The Shark and the Soundtrack
I watched a clip of sharks feeding the other day. The video was layered with suspenseful music and voices filled with alarm. I used to join in with that reaction — oh my gosh, how vicious, how wild.
But this time, I saw something different.
If I were in water with no hands and no feet, just a body, a head, and a mouth. How else would I eat? With the tools I had. With the motion of the ocean around me. Just as the shark was doing.
The drama wasn’t in the shark. The drama was in the soundtrack.
It struck me how often we mistake survival for savagery, or instinct for intention. Not just in animals, but in each other. What we call vicious is sometimes just adapted.
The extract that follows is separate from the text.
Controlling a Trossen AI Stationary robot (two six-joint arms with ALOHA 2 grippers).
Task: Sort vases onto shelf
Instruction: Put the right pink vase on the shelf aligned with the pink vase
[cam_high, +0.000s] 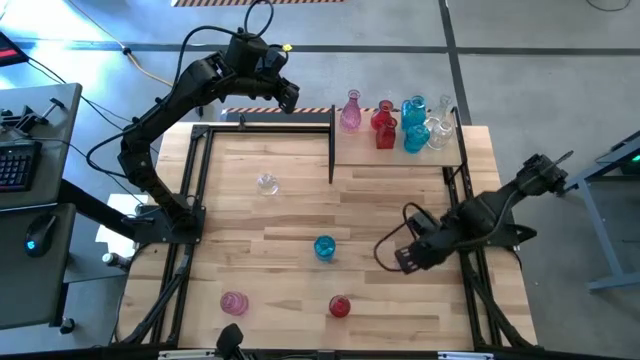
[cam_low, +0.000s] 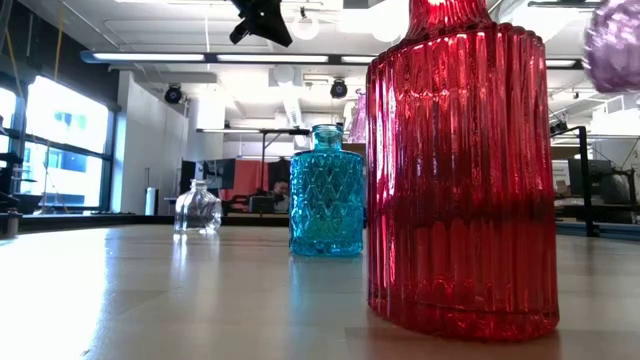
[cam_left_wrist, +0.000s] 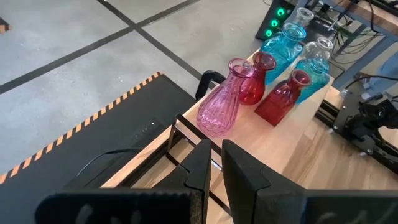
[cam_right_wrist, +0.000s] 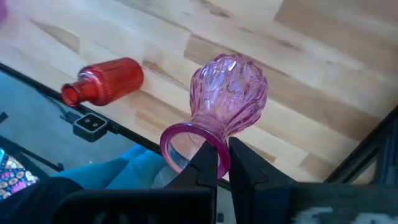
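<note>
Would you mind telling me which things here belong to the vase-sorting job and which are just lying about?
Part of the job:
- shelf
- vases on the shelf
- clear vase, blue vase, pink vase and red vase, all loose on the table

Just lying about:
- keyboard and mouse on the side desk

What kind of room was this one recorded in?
Most likely a robotics lab or workshop in an open-plan office: a concrete floor with hazard-striped tape, a keyboard on a side desk, and ceiling strip lights over desks behind the table.
</note>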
What we frame as hostile is sometimes just a way to cope.
The shift is subtle but powerful: moving from the lens of drama to the lens of being.
And yet, this perspective doesn’t mean excusing harm or danger. Sharks can bite, and people can hurt. But even then, it is possible to hold both truths: this is dangerous to me and this makes sense for them.
Reflection Questions
1. Where in my life am I adding a soundtrack of drama to something that might simply be a way of being?
2. What changes in me when I see survival behaviors as adaptations rather than attacks?
3. How might my perception shift if I asked: What tools does this person (or creature) actually have? How best do I move forward with this knowledge while protecting myself?